The rules tightened: citations required for technical claims, source-linked outputs, confidence displays banned unless statistically defined, mandatory human review for safety-critical use, adversarial testing, red-team prompts, training-data documentation, model cards, evaluation sets kept secret, and an honesty standard that forbade marketing a system as understanding more than tests supported.
Marketing departments mourned.
Teenagers immediately used Workbench to cheat on school essays.
Teachers responded by assigning oral defenses, local observation journals, and practical tasks the model could not do without a body. This improved education more than anyone expected. A student could ask Workbench for help understanding ammonia synthesis, but still had to explain why the school compost heap smelled wrong. A model could draft an essay on Clara Voss, but could not interview a grandmother about boiling water during flood season unless the student did the interview.
The Web changed around the models.
Pages began carrying training tags: public, private, no-train, train-with-credit, train-after-delay, research-only, parody, sacred, dangerous, wrong-on-purpose.
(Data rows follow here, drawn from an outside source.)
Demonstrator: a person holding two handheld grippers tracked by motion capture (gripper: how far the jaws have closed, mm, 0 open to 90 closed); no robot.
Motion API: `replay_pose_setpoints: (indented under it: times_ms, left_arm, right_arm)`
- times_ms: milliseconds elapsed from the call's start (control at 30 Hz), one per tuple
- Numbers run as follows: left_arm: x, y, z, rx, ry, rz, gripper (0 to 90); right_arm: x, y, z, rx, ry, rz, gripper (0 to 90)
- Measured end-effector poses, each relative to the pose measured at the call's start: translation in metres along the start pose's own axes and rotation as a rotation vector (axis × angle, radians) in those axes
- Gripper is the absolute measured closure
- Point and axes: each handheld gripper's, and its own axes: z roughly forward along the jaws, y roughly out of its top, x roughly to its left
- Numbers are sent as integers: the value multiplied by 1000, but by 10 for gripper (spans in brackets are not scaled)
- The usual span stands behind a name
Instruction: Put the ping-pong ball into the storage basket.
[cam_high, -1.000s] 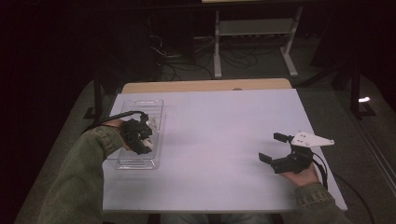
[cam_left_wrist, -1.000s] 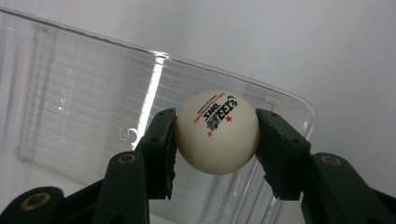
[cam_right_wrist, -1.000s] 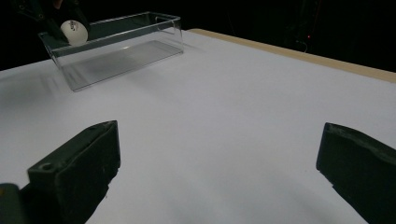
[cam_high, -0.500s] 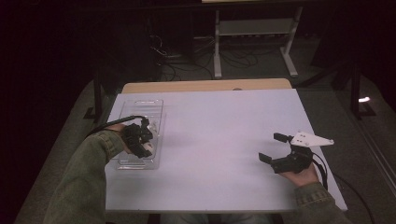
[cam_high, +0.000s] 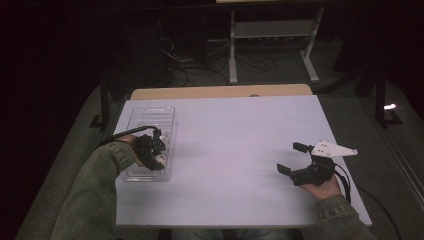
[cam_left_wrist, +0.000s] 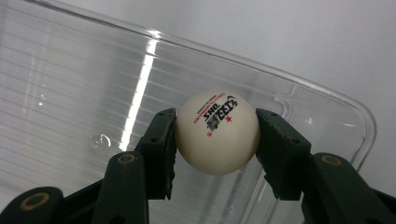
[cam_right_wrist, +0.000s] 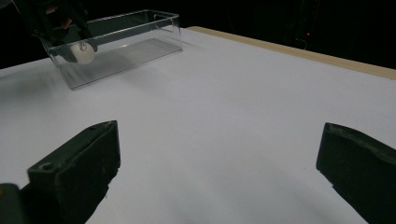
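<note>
A white table-tennis ball (cam_left_wrist: 217, 132) with red and black print sits between the jaws of my left gripper (cam_left_wrist: 216, 140), which is shut on it just above the floor of a clear plastic box (cam_left_wrist: 70, 93). In the high view the left gripper (cam_high: 156, 155) hangs over the near end of the clear box (cam_high: 150, 117) at the table's left. The right gripper view shows the ball (cam_right_wrist: 83, 52) and the box (cam_right_wrist: 140, 39) from the side, far off. My right gripper (cam_high: 290, 159) stands open low over the bare white table (cam_high: 235, 145) at the right, nothing between its jaws.
A wooden strip (cam_high: 220, 92) runs along the table's far edge. Beyond it stand a metal frame (cam_high: 272, 37) and loose cables on a dark floor. White tabletop stretches between the box and the right gripper.
The left gripper with the ball has sunk a little and drawn nearer the box's near end. The right gripper has stayed where it was.
</note>
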Motion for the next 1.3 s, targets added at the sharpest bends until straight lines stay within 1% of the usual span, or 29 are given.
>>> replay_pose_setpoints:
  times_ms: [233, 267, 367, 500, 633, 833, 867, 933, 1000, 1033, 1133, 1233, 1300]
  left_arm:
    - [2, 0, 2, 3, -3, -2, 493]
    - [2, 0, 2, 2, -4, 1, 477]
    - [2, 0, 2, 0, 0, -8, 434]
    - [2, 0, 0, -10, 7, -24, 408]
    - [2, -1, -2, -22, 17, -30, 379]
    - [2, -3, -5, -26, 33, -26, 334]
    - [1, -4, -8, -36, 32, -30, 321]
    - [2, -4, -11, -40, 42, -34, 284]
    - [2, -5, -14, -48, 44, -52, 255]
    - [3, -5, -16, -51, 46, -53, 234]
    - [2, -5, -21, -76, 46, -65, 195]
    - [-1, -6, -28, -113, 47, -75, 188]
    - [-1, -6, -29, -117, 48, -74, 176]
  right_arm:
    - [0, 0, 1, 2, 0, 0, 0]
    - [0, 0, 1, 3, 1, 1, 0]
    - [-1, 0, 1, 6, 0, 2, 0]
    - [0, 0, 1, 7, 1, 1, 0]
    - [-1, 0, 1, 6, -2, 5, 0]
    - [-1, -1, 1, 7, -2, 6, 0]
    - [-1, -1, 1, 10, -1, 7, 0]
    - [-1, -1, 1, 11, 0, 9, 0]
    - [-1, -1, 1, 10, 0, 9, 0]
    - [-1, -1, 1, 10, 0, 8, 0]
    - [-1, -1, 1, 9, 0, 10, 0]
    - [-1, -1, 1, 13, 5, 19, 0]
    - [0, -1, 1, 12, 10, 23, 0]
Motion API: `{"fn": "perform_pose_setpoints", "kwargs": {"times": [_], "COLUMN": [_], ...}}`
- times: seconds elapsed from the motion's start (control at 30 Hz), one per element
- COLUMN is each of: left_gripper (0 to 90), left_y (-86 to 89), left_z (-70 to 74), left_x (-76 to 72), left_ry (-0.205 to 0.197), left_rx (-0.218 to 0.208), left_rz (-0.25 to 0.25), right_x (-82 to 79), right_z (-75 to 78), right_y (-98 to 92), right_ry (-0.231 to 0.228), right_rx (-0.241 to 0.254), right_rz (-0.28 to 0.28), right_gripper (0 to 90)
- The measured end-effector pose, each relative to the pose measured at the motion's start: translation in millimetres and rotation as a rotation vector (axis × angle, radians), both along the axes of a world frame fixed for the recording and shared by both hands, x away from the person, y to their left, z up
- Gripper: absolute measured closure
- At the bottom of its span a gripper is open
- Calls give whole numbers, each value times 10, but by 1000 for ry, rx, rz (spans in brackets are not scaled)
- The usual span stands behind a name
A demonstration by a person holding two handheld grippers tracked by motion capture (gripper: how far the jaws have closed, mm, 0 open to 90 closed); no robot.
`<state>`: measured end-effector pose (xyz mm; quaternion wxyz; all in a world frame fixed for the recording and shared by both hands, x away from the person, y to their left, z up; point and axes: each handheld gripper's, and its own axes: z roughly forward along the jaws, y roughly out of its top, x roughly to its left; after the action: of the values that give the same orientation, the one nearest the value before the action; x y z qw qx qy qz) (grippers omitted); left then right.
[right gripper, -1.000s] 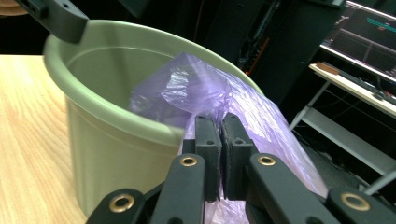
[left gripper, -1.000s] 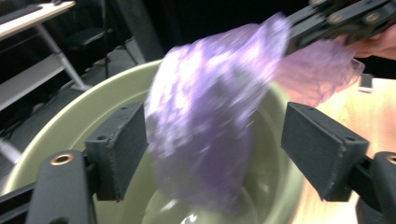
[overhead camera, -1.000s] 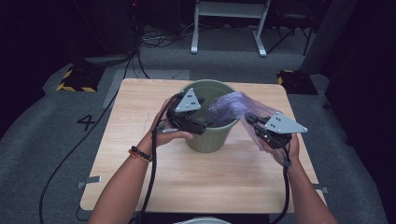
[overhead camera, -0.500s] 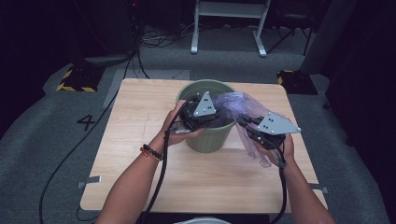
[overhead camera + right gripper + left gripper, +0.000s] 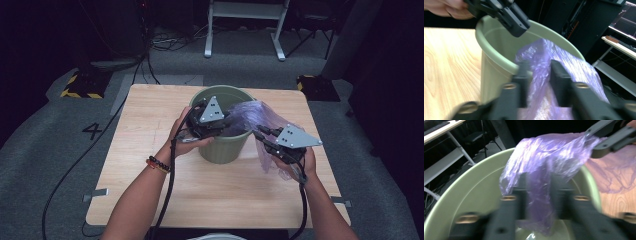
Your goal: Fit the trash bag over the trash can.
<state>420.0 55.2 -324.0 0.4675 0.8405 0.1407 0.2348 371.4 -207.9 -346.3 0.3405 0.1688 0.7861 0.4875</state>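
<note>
I am lining one green bin [image 5: 225, 135] with one purple plastic bag [image 5: 260, 117], and I judge the job about half done. The bin stands upright near the middle of the tabletop [image 5: 150, 150], slightly toward twelve o'clock. Part of the bag already hangs down inside it, as the left gripper view shows; the rest drapes over the rim at about three o'clock and trails outside toward my right hand.

My left gripper [image 5: 227, 121] sits over the bin's mouth from the nine o'clock side. Its jaws have just been opening, and a fold of the bag [image 5: 536, 192] lies between the fingers [image 5: 520, 192]; they stand apart, and the blur keeps me from telling whether the pads still press the film. My right gripper [image 5: 260, 136] is outside the bin at about four o'clock, its fingers [image 5: 524, 75] closed on a bunched strip of the bag [image 5: 564, 72] just beside the rim [image 5: 499, 60].

What is left, as I judge it: spread the bag's mouth open, pull the edge around the whole rim and fold it over, then push the loose film down to the bottom.

Count: one bin, one bag, two grippers, one tabletop.
</note>
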Motion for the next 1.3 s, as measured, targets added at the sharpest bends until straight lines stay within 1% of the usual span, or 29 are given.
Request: {"fn": "perform_pose_setpoints", "kwargs": {"times": [0.03, 0.1, 0.13, 0.17, 0.2, 0.23, 0.3, 0.33, 0.37, 0.4, 0.43, 0.47, 0.5, 0.57, 0.6, 0.63, 0.7, 0.73, 0.77, 0.87, 0.93, 1.03, 1.13, 1.3], "left_gripper": [561, 379, 339, 324, 272, 272, 277, 316, 395, 484, 629, 629, 702, 818, 866, 895, 898, 898, 898, 899, 899, 899, 899, 899], "left_y": [-17, -52, -70, -89, -109, -128, -169, -185, -198, -201, -194, -186, -180, -162, -152, -137, -105, -86, -67, -12, 20, 64, 121, 247], "left_z": [-3, 1, 2, 6, 9, 10, 9, 7, 4, 3, 6, 7, 8, 6, 7, 11, 17, 16, 13, -8, -22, -43, -52, -70], "left_x": [-9, -21, -33, -45, -51, -60, -67, -69, -71, -71, -68, -68, -64, -60, -59, -54, -42, -32, -19, 24, 55, 87, 96, 118], "left_ry": [3, 9, 8, 2, 0, 0, -11, -20, -26, -33, -37, -44, -46, -49, -56, -61, -67, -66, -64, -55, -52, -41, -39, -29], "left_rx": [-4, -20, -27, -30, -35, -39, -33, -26, -21, -18, -16, -12, -8, -9, -6, -3, 7, 8, 12, 12, 14, 13, 21, 27], "left_rz": [-3, -2, -7, -10, -24, -32, -40, -33, -29, -29, -34, -30, -27, -30, -19, -14, 10, 21, 32, 51, 67, 84, 95, 119], "right_x": [0, 18, 22, 20, 11, 11, -4, -13, -20, -32, -47, -47, -53, -58, -61, -63, -64, -61, -61, -63, -63, -75, -104, -162], "right_z": [0, -6, -2, 4, 28, 28, 59, 74, 90, 102, 122, 122, 127, 132, 132, 133, 139, 144, 144, 142, 134, 124, 113, 51], "right_y": [0, -8, -14, -15, -6, -6, 17, 31, 45, 59, 77, 77, 86, 99, 103, 102, 91, 62, 62, 18, -3, -26, -83, -214], "right_ry": [0, 4, 1, 2, -2, -2, -7, -8, -12, -10, -17, -17, -17, -20, -19, -18, -19, -9, -9, 0, 13, 18, 16, 29], "right_rx": [0, 12, 19, 27, 23, 23, 19, 18, 16, 17, 20, 20, 20, 19, 20, 23, 36, 57, 57, 71, 74, 68, 60, 53], "right_rz": [0, -5, -4, -3, 11, 11, 28, 38, 47, 53, 65, 65, 68, 70, 71, 73, 66, 62, 62, 61, 64, 39, 28, 13], "right_gripper": [821, 853, 862, 866, 868, 868, 868, 868, 867, 865, 862, 862, 857, 839, 829, 801, 697, 623, 623, 554, 492, 385, 337, 306]}}
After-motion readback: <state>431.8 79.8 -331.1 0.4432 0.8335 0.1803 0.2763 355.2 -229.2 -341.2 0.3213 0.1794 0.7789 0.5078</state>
Some tags were enforceable. Some were wishes. Some were lies. Hannah argued that wishes mattered because law often began as a wish with witnesses.
Samir argued about scale.
"If every village has a different training rule, the corpus becomes a swamp."
Hannah rinsed one bowl and set it in the rack. "Then your map of the swamp had better be good."
"That is not an answer."
"It is the answer people give when they do not have the same customs and you still want their data. A Veil mourning page is not a Reuss fault report. A court transcript is not a child's joke board. If your crawler treats them the same because that is convenient, it is not neutral. It is lazy with excellent hardware."
"Consent that cannot be implemented becomes a sign on a locked door with no wall attached."
"Then tell me what wall you need. Metadata, access controls, audit logs, slower collection, smaller models, a training run delayed until the consent tables stop contradicting themselves. I am not asking you to do magic, Samir. I am asking you not to call the simple version ethical because the real version is expensive."
"I am trying to build something coherent."
"So am I."
They were in her kitchen, late, with dirty bowls between them and the compute house humming faintly through the window. This was how most important fights happened: not at podiums, but when everyone was too tired to perform.
Samir said, "Do you trust me at all?"
Hannah looked at him for a while. "Yes."
"It never sounds like it."
"Because I don't trust what praise and pressure do to you."
That landed harder than any accusation. He looked down at the bowls.
She softened. "And I do not trust what they do to me either. Success makes everyone start explaining why the next shortcut is reasonable."
"That is a bleak household policy."
"It is also why the dishes are still here. Neither of us has built a governance structure for soup bowls."
He laughed, because it was either that or leave.
They married three years later, after Workbench-3 and before a training failure that took six months to live down. Their child was born during the quieter year that followed.